Directions:
Every line between the top of the data below and the line with "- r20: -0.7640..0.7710", both ends included, must be retyped exactly.

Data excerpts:
>>>>

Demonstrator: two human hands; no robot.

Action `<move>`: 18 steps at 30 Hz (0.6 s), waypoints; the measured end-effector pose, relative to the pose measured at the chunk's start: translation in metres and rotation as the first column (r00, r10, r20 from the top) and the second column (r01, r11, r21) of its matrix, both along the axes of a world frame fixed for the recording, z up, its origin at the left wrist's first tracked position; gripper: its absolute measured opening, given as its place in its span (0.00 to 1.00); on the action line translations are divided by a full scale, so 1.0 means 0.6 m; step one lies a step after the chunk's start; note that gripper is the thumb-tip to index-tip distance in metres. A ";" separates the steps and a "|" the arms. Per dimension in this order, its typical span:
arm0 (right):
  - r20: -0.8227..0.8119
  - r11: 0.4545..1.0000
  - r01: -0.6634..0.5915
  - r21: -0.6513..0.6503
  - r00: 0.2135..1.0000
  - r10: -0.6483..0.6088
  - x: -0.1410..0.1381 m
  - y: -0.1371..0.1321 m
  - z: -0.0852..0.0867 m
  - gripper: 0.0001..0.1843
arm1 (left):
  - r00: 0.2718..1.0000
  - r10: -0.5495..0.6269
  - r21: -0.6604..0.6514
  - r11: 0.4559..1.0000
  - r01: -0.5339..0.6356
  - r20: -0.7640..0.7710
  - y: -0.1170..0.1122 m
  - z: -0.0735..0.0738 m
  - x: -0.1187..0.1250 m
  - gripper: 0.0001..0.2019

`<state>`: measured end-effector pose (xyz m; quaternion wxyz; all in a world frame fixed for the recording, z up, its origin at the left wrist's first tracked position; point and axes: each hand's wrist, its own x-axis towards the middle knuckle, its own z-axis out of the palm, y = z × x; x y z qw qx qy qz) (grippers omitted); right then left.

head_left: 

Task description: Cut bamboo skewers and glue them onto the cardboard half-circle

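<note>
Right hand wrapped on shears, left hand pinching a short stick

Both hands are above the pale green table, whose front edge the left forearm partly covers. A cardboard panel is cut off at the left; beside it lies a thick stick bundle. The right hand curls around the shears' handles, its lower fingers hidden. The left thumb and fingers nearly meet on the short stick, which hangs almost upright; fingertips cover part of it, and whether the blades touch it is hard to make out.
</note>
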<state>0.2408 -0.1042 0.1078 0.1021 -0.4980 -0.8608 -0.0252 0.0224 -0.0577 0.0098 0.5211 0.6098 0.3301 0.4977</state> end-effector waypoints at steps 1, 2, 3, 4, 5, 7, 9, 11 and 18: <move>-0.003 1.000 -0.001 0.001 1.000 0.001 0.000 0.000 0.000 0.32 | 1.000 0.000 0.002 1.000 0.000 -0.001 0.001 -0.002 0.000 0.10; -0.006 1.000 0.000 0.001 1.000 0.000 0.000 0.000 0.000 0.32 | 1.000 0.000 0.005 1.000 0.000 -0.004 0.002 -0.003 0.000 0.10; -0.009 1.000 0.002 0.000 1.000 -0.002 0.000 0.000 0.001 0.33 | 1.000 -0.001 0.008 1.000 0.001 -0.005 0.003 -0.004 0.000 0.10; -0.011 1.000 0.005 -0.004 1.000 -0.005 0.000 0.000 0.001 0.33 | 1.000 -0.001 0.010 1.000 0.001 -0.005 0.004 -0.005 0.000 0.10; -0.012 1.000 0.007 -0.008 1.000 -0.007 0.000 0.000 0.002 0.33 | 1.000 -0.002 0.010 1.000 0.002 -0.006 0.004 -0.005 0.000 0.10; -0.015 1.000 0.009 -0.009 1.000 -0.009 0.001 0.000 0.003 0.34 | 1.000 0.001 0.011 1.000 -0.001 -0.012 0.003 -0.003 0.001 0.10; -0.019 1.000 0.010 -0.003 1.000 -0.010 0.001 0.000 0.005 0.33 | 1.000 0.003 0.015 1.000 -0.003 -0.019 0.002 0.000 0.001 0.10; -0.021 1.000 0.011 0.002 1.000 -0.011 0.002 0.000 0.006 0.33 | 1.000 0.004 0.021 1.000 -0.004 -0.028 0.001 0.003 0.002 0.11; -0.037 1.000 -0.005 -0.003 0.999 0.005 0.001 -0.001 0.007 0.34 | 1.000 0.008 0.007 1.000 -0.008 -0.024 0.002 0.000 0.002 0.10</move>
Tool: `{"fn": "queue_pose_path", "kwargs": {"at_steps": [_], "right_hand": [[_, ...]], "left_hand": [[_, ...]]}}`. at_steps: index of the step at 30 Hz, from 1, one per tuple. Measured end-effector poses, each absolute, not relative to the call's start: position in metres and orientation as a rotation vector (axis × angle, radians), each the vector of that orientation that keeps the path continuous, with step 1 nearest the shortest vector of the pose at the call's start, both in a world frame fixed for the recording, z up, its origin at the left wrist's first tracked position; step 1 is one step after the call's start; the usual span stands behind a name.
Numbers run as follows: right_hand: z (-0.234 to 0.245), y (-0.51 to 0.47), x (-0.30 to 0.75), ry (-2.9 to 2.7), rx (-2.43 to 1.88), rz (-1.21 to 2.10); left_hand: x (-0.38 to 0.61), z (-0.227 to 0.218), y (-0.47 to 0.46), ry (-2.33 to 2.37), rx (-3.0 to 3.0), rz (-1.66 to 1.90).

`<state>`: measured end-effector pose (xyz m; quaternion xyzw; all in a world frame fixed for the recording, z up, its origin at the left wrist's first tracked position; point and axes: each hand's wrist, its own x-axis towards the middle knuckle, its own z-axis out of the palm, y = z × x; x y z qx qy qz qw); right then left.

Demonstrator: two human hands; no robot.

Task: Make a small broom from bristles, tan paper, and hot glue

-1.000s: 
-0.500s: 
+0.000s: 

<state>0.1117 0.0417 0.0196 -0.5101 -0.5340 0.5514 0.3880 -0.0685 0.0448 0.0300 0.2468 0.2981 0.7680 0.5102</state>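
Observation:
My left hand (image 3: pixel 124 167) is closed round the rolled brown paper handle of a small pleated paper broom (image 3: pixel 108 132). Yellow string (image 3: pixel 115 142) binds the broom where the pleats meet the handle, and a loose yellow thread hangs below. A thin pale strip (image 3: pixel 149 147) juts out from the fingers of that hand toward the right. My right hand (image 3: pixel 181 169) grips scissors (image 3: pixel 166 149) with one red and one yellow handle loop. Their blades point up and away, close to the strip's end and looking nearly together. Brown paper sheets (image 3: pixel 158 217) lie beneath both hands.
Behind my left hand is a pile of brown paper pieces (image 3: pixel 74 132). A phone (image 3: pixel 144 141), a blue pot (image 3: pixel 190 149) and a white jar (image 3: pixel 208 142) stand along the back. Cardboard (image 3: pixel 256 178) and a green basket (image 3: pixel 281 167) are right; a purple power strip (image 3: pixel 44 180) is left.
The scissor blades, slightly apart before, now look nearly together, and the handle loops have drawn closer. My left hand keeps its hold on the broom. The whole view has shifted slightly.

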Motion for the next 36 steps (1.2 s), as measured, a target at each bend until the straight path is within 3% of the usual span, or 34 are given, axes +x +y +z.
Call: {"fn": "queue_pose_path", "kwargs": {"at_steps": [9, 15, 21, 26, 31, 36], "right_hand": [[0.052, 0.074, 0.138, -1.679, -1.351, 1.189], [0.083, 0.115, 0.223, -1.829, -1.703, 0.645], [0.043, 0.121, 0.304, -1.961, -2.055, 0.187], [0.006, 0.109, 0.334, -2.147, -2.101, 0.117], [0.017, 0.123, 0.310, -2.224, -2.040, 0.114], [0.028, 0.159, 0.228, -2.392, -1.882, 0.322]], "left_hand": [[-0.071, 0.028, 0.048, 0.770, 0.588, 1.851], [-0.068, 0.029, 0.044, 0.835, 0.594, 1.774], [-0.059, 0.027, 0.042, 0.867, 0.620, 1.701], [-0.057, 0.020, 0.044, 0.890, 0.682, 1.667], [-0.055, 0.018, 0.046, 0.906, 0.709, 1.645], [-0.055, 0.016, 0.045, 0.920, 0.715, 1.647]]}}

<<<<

Solution for this problem:
Demonstrator: two human hands; no robot.

Action `<move>`: 18 steps at 30 Hz (0.6 s), waypoints; the measured end-effector pose, relative to the pose measured at the chunk's start: translation in metres and rotation as the first column (r00, r10, r20 from the top) and the second column (r01, r11, r21) of its matrix, both along the axes of a world frame fixed for the recording, z up, its origin at the left wrist's first tracked position; gripper: its absolute measured opening, given as its place in its span (0.00 to 1.00); on the action line translations are divided by a full scale, so 1.0 means 0.6 m; step one lies a step after the chunk's start; note that gripper is the thumb-tip to index-tip distance in metres. A ";" separates the steps and a "|" the arms. Per dimension in this order, its typical span:
arm0 (right):
  - r20: -0.8227..0.8119
  - r11: 0.4545..1.0000
  - r01: -0.6634..0.5915
  - r21: -0.6513..0.6503
  - r00: 0.2135..1.0000
  - r10: -0.6483..0.6088
  - x: -0.1410..0.1381 m
  - y: -0.1371..0.1321 m
  - z: -0.0852..0.0867 m
  - gripper: 0.0001..0.1843
arm1 (left):
  - r00: 0.2718..1.0000
  - r10: -0.5495..0.6269
  - r21: -0.6604..0.6514
  - r11: 0.4559..1.0000
  - r01: -0.5339..0.6356
  - r20: -0.7640..0.7710

The answer has been given, and the exercise is done.